Hugging Face Releases New NLP ‘Tokenizers’ Library Version (v0.8.0)

Hugging Face is at the forefront of a lot of updates in the NLP space.

They have released one groundbreaking NLP library after another in the last few years.

Honestly, I have learned and improved my own NLP skills a lot thanks to the work open-sourced by Hugging Face.

And today, they’ve released another big update – a brand new version of their popular Tokenizer library.

  A Quick Introduction to Tokenization So, what is tokenization?
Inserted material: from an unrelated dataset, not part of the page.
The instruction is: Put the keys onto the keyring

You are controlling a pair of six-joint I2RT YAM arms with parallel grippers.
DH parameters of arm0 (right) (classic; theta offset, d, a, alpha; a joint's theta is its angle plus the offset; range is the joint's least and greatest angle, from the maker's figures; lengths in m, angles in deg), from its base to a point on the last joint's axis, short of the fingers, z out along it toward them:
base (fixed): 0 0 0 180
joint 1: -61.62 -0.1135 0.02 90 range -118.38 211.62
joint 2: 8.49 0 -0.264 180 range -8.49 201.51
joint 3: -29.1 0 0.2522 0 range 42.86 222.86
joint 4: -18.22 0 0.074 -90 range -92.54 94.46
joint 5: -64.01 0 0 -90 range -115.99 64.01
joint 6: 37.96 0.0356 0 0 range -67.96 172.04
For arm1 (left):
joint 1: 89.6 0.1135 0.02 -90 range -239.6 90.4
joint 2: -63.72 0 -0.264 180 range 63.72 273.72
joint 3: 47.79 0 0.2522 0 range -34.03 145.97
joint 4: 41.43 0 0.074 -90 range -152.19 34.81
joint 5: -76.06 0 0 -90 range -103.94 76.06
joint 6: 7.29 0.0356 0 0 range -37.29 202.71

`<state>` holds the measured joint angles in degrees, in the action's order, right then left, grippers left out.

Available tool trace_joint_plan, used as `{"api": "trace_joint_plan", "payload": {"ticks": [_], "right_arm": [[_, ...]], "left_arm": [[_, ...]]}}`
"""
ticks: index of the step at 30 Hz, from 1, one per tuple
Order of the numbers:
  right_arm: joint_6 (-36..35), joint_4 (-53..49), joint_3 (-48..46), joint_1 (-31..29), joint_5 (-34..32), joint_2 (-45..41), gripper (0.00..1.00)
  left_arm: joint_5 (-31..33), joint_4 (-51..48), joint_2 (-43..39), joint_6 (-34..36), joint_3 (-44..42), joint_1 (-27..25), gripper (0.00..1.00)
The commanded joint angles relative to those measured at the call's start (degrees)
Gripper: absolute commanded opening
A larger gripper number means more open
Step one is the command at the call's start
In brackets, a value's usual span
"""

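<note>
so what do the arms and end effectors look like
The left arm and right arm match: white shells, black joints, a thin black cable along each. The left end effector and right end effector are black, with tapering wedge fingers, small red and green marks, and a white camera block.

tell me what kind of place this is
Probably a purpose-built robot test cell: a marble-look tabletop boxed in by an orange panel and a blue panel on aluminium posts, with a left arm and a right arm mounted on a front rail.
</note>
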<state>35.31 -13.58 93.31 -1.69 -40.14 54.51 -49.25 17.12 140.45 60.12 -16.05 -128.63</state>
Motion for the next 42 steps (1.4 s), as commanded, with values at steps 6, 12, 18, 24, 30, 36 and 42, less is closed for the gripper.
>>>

Tokenization is a crucial cog in Natural Language Processing (NLP).

It’s a fundamental step in both traditional NLP methods like Count Vectorizer and Advanced Deep Learning-based architectures like Transformers.

Tokens are the building blocks of Natural Language.

Tokenization is a way of separating a piece of text into smaller units called tokens.

Here, tokens can be either words, characters, or subwords.

Hence, tokenization can be broadly classified into 3 types – word, character, and subword (n-gram characters) tokenization.

For example, consider the sentence: “Never give up”.

The most common way of forming tokens is based on space.

Assuming space as a delimiter, the tokenization of the sentence results in 3 tokens – Never-give-up.

As each token is a word, it becomes an example of Word tokenization.

  Why is Tokenization Required? As tokens are the building blocks of Natural Language, the most common way of processing the raw text happens at the token level.

The sentences or phrases of a text dataset are first tokenized and then those tokens are converted into integers which are then fed into the deep learning models.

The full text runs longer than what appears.